Addition of inorganic nitrogen sources
The development and production of bacteria usually depend on the availability of nutrient, including inorganic nitrogen in the medium. When considering the growth, nitrogen is becoming the limiting factor; therefore, the assimilation and metabolism of the presence nitrogen in the medium is one of the crucial factors for the cell to growth, further produce the desired products. Thus, this study has been conducted to investigate the effect of additional of inorganic nitrogen sources to improve the production of VFAs by C. beijerinckii SR1 using sago hampas as a substrate. Figure 5 illustrates the production of VFAs from 2 g/L of various types of inorganic nitrogen sources.
The production of VFAs from 3% (w/v) sago hampas with the additional of 2 g/L of different source of inorganic nitrogen
Volatile fatty acids production has complex relationship with the nitrogen sources due to their different in synthetic origin [56, 57]. Based on the result obtained, the additional of ammonium nitrate in the fermentation medium has produced higher total VFAs (7.69 g/L) as compared to ammonium chloride (6.09 g/L) and ammonium sulphate (7.16 g/L). This situation was also can be observed in the study made by Md Salleh et al. [31], where the ammonium nitrate has given slightly better performance in terms of cell growth of C. acetobutylicum (5 and 24% improvement) and the production of VFAs (1.5-fold and 1.2-fold) as compared to ammonium chloride and ammonium sulphate, respectively. It was observed that by the addition of ammonium nitrate, the production of VFAs was improved by 5.8%. At the same instant, the VFAs yield recorded was also improved for additional ammonium nitrate (0.451 g/g) by 0.1.07-fold as compared to YE only (0.421 g/g). From this result, it is suggested that the mixture of organic and inorganic nitrogen is necessary by the anaerobic digestion of sago hampas by C. beijerinckii SR1 to bacterial growth as well as product formation. This matter can be partially explained by the anions from ammonium salts supplied by NH4NO3 could be metabolized by Clostridia sp. with a positive effect during the accumulation of acids [58].

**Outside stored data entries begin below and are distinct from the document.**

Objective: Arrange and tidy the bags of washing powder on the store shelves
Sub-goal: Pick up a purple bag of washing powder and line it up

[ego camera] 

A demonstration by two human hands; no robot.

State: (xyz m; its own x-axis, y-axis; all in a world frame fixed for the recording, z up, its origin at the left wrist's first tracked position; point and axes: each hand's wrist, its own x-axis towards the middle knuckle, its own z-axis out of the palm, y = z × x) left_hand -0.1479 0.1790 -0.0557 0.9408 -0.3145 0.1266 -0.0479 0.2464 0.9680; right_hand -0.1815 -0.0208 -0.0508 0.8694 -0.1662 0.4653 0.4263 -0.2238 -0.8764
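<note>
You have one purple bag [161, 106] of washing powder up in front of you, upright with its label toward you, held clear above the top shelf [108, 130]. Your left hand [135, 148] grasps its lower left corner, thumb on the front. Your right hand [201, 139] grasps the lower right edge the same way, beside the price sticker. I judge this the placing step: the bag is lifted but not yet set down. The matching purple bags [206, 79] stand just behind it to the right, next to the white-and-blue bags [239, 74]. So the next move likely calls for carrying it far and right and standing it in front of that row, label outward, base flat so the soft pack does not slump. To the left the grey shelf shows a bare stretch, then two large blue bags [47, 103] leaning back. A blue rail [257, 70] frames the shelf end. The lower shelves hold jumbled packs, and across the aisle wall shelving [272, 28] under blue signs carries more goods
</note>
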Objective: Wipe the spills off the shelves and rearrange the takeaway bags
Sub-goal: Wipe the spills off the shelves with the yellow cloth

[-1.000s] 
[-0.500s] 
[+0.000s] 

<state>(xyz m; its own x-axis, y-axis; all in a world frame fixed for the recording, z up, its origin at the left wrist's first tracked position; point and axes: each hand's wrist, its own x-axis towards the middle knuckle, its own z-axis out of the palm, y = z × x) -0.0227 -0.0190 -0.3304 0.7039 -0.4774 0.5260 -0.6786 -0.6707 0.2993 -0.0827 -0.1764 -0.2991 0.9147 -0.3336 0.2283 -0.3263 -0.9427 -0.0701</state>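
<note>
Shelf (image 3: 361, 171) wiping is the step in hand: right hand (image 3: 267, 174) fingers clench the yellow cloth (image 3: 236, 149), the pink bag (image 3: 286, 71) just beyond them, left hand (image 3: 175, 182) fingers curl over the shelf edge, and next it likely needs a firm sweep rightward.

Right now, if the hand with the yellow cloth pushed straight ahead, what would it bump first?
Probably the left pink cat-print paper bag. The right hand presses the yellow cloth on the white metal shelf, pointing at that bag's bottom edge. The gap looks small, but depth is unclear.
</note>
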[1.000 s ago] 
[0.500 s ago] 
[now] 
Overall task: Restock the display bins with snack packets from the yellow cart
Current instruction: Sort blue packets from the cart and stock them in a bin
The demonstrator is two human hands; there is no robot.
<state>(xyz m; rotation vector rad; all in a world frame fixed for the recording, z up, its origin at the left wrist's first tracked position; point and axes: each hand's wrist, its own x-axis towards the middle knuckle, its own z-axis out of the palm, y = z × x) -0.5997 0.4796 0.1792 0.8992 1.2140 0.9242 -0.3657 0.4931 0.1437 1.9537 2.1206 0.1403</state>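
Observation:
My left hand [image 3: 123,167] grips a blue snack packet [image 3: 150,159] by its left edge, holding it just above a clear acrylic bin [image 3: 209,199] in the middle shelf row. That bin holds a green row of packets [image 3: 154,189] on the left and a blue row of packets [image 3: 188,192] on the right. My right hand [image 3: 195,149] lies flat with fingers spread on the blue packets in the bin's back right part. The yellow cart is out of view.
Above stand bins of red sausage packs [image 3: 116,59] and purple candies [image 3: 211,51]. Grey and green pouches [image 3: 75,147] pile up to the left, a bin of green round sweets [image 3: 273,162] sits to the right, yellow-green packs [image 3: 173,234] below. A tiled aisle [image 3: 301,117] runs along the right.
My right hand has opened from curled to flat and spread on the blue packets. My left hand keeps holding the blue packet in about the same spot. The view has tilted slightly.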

The additional of ammonium nitrate as inorganic nitrogen into the anaerobic fermentation of Clostridia sp. has supportive effect specifically on growth of the microorganism as well as amylase production [59] and overcome the risk of insufficient assimilable nitrogen source which leads to lower biomass yields and consequently slower fermentation rates [57]. Furthermore, Wang et al. [44] has demonstrated by utilizing ammonium nitrate as inorganic nitrogen source has significantly decreased the lag phase for C. butyricum W5, in which increase the productivity of product of interest and increase the production of acetic and butyric acids. Thus, these findings have supported the results obtained in this study in the utilization of inorganic nitrogen source, such as ammonium nitrate could possible support the growth of the bacterium and further it proved that this nitrogen is suitable nitrogen source for the production of VFAs. The use of the cheaper carbon source as well as nitrogen source would greatly enhance the potential of this technology to commercialization.

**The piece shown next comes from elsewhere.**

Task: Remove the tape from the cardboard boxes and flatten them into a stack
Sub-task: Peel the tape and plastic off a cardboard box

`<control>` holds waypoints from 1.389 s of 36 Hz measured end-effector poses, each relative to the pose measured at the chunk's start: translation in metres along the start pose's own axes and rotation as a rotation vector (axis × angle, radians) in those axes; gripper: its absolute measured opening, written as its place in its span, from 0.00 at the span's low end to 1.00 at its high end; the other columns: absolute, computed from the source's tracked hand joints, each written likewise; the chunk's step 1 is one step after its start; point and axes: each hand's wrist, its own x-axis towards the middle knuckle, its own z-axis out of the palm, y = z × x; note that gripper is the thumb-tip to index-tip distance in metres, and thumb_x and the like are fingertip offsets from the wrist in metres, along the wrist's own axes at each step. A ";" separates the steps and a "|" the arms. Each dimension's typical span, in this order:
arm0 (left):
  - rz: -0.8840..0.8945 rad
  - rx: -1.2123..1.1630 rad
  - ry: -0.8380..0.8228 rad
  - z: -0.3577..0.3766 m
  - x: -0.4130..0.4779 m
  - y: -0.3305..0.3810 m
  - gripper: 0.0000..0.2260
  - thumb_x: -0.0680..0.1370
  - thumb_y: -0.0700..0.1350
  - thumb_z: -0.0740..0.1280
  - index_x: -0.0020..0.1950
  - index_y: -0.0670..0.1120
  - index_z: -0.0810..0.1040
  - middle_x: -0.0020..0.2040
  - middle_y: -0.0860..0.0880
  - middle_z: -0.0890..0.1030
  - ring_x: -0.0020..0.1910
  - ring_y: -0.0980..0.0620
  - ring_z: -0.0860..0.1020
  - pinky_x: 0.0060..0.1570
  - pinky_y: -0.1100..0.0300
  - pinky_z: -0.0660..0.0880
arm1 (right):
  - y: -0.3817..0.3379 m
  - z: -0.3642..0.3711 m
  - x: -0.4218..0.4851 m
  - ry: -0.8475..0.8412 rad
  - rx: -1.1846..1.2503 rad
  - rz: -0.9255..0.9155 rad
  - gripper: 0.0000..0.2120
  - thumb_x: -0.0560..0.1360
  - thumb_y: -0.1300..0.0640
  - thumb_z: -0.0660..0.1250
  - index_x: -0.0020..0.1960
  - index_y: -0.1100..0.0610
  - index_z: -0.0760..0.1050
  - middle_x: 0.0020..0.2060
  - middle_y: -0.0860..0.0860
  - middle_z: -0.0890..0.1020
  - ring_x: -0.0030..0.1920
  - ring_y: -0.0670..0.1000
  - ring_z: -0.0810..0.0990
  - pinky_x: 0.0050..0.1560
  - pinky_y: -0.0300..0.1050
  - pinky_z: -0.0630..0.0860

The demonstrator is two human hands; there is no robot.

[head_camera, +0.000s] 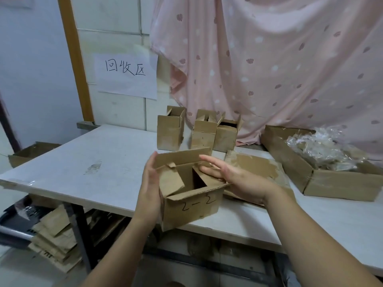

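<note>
We have the small brown cardboard box marked 2-2 [190, 206] at the white table's [83, 162] near edge, flaps open, not yet flattened. The left hand [150, 189] lies flat against its side, and the right hand [234, 175] has straight fingers at the flaps. One flattened brown cardboard sheet [255, 164] lies just beside it. Three upright brown boxes [202, 135] wait behind.

Box marked "2-2" [190, 206]: top open, flaps raised, at the near edge of the worktop [83, 162].
Left hand [150, 189]: flat against the box's left side.
Right hand [234, 177]: fingers straight, at the box's right rim.
Behind: three upright open boxes [202, 133].
Right: flattened cardboard [255, 164]; shallow carton [323, 179] holding crumpled clear film [319, 146].
</note>
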 end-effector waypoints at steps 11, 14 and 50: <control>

Bioelectricity generation from VFAs-based sago hampas hydrolysate
The power density generated in MFCs by C. beijerinckii SR1 from commercial VFAs (acetate and butyrate) and VFAs-based sago hampas hydrolysate (VFABSHH) was conducted in MFCs. Since VFABSHH contained acetate and butyrate, C. beijerinckii SR1 was subjected to use commercial acetate and butyrate to determine the feasibility of this strain to generate bioelectricity in MFCs. Figure 6 shows the bioelectricity generation performance by C. beijerinckii SR1 from acetate, butyrate and VFABSHH.
VFAs platform of Clostridium beijerinckii SR1 for bioelectricity generation from 1 g/L of carbon sources. a Boxplot of voltage recorded, b Power density obtained as a function of applied current
Based in Fig. 6a, C. beijerinckii SR1 has generate slightly higher OVC from acetate as compared to butyrate. The OVC obtained from acetate was 297.9 mV, which is 9% higher as compared to butyrate (273.4 mV). Addition to that, the maximum power density generated (Fig. 6b) from acetate (78.4 mW/m2) was found higher as compared to butyrate (71.6 mW/m2). This situation was in agreement to various studies [19, 60,61,62]. In comparison to the study made by Chae et al. [63], this study shown better maximum power density for both acetate (64.3 mW/m2) and butyrate (51.4 mW/m2), in which 21.9 and 39.2% of enhanced power density, respectively. The consistent results were observed in Liu et al. [62], where higher power density was obtained by acetate (506 mW/m2) as compared to butyrate (305 mW/m2). This situation was observed by Desai et al. [46] in Clostridium sp., where the acetate has significant impact in ATP generation during cell growth which provides the free energy to the cell, meanwhile the butyrate was reutilized for the formation of acetone and butanol. All things considered, C. beijerinckii SR1 is suggested to be able to generate the bioelectricity from VFAs.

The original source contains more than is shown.